The Real Cost Comparison
People tend to compare equipment prices and stop there. That is the wrong way to look at it.
| Cost Factor | Hydrocarbon | CO2 |
|---|---|---|
| Equipment (5-liter system) | $20,000 – $35,000 | $85,000 – $150,000+ |
| Facility buildout | $60,000 – $120,000 (C1D1) | $8,000 – $20,000 |
| Run time (5-liter batch) | Under 1 hour | Approximately 5 hours |
| Solvent recovery rate | ~98.5% (propane) | 72% – 84% |
| Product types possible | Wax, shatter, live resin, sauce, oil | Oil, distillate, food-grade extracts |
On equipment alone, hydrocarbon wins easily. But then you look at facility costs. A CO2 room needs monitoring and ventilation, call it $8,000 to $20,000 to set up properly. A C1D1 hydrocarbon facility is a $60,000 to $120,000 buildout minimum. That gap closes the equipment cost advantage fast depending on your situation.
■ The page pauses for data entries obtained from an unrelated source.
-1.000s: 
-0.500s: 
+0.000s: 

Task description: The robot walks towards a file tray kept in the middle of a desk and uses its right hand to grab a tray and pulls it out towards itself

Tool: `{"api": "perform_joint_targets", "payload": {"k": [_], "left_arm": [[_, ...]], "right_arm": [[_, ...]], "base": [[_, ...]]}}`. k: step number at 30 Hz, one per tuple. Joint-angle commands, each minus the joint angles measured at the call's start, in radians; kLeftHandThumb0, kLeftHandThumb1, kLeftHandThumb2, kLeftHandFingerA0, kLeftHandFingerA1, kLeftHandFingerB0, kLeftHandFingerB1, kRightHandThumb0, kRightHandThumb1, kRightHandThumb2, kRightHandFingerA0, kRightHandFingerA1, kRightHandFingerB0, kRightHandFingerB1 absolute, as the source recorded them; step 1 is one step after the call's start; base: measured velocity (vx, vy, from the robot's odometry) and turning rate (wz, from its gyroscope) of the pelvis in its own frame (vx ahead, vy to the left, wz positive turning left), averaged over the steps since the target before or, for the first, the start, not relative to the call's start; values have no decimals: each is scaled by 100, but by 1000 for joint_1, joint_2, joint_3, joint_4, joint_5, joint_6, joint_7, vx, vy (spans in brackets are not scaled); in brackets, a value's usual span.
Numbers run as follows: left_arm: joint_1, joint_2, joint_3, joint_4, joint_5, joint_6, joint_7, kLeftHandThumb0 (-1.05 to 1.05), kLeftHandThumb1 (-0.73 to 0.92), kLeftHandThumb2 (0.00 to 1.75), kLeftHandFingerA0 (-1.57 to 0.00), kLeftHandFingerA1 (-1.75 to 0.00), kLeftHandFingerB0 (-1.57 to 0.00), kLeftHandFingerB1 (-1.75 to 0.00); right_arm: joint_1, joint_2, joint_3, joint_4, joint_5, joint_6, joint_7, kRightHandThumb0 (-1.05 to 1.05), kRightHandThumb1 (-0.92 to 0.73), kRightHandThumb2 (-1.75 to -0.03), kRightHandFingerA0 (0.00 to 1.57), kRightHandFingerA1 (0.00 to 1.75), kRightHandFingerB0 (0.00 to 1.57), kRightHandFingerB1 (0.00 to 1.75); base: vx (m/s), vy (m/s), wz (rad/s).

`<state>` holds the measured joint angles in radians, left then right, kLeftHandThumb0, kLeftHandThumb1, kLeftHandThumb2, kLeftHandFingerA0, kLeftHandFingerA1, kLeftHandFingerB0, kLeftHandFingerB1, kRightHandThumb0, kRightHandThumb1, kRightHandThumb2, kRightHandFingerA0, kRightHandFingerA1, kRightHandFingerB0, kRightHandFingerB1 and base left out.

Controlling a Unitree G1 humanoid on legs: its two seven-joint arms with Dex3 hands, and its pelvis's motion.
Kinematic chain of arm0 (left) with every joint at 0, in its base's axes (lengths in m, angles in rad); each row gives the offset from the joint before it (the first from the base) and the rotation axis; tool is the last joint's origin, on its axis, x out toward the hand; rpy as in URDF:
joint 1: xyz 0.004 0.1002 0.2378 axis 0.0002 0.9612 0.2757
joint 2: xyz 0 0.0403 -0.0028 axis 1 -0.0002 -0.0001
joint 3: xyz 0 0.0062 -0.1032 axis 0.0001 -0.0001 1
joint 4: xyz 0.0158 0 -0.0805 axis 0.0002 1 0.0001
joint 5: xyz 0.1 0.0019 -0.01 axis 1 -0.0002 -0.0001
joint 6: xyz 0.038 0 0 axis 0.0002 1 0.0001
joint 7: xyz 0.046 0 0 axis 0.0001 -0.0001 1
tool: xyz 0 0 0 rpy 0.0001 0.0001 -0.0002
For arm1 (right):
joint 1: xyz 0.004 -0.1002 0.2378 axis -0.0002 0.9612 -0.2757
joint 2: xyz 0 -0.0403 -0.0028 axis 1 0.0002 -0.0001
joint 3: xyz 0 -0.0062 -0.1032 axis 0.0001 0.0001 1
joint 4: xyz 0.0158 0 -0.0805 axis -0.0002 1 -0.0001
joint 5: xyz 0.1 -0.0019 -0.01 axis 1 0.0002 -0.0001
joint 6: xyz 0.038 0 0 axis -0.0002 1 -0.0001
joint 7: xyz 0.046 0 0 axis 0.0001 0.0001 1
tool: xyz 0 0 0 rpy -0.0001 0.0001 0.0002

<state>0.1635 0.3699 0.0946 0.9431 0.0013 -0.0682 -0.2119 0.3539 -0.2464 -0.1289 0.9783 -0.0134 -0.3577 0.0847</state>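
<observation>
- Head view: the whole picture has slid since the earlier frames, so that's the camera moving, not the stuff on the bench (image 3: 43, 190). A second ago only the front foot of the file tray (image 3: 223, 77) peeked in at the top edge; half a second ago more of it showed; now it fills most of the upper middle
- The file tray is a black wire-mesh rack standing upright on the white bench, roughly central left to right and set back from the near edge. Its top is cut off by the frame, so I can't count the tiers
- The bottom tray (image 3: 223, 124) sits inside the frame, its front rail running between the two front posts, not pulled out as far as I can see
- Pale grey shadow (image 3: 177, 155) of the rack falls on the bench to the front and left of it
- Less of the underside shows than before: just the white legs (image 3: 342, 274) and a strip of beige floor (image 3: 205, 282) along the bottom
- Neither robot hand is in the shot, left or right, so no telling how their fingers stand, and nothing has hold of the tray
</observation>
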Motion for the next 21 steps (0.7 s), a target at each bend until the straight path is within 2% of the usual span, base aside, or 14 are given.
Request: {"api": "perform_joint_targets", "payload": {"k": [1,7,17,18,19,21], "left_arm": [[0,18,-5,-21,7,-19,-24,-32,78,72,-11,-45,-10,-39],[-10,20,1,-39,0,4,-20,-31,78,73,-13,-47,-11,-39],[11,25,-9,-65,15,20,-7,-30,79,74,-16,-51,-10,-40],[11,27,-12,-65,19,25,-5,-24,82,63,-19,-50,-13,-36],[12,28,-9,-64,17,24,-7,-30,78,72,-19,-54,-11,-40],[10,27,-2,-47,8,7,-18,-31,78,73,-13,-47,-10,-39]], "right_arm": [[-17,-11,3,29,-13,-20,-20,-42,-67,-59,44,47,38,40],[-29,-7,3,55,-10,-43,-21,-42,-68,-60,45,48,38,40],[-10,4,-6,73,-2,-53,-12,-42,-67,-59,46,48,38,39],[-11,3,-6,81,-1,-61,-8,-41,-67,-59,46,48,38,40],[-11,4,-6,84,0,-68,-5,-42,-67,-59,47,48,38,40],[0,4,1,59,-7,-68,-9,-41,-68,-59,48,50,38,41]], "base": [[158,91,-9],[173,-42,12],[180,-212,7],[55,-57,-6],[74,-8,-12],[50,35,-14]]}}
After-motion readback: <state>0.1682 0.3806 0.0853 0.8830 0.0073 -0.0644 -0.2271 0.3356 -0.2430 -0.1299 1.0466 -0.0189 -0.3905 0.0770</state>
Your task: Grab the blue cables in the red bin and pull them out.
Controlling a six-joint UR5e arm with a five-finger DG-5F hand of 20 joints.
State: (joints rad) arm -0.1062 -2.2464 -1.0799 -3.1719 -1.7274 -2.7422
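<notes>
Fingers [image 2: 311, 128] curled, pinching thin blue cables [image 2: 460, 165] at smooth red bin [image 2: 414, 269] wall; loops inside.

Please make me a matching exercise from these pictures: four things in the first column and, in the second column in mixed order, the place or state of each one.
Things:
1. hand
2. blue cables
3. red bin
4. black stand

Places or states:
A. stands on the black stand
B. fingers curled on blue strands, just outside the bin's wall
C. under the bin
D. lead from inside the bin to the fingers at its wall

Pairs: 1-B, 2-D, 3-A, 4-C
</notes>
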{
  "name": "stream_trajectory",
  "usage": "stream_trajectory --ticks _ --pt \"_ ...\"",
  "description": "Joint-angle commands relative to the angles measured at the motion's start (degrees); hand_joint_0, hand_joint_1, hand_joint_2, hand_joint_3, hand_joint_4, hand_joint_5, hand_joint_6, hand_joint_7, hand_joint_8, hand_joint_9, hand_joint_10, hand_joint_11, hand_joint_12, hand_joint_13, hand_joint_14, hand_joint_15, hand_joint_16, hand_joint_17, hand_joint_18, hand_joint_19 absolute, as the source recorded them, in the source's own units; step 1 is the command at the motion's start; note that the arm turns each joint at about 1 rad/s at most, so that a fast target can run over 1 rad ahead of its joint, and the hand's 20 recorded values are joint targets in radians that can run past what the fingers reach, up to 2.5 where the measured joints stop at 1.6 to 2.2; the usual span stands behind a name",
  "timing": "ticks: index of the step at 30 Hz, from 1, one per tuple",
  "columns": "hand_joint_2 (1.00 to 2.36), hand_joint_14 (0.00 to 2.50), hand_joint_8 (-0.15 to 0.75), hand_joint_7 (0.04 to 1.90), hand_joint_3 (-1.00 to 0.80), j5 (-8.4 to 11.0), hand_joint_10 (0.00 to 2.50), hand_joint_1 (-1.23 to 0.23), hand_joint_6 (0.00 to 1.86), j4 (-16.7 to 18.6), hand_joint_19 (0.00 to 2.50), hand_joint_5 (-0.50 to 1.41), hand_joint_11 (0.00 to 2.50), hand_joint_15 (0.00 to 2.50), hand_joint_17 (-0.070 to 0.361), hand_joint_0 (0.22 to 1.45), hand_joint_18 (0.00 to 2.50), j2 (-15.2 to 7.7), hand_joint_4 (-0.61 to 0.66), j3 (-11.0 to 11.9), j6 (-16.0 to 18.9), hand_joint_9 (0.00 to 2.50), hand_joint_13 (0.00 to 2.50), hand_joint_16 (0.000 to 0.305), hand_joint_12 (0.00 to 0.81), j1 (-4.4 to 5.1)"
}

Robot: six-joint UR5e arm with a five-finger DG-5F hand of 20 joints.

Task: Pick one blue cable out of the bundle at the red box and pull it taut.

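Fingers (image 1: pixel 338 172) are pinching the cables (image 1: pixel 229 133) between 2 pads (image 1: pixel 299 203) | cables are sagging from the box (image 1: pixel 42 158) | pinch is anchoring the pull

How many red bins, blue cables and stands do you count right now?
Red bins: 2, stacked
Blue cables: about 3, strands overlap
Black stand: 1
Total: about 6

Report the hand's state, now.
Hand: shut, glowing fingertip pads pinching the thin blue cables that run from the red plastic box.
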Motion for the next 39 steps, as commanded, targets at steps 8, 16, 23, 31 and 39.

Then look at operating costs. Electricity per hour is similar for both systems. But because CO2 takes so much longer per run, the cost per gram of extract is significantly higher over time. Add in solvent recovery rates, propane recovers at 98.5% per run while CO2 recovers at 72 to 84%, and the operational math continues to favor hydrocarbons for high-volume production.
So Which One Should You Choose?
If throughput and product variety are your priorities, hydrocarbon is the answer. Wax, shatter, live resin, sauce, oil. You can make all of it, and you can make a lot of it.
If you are producing food-grade extracts, working in a facility that cannot support a C1D1 environment, or serving a market where CO2 carries a marketing advantage, CO2 makes sense.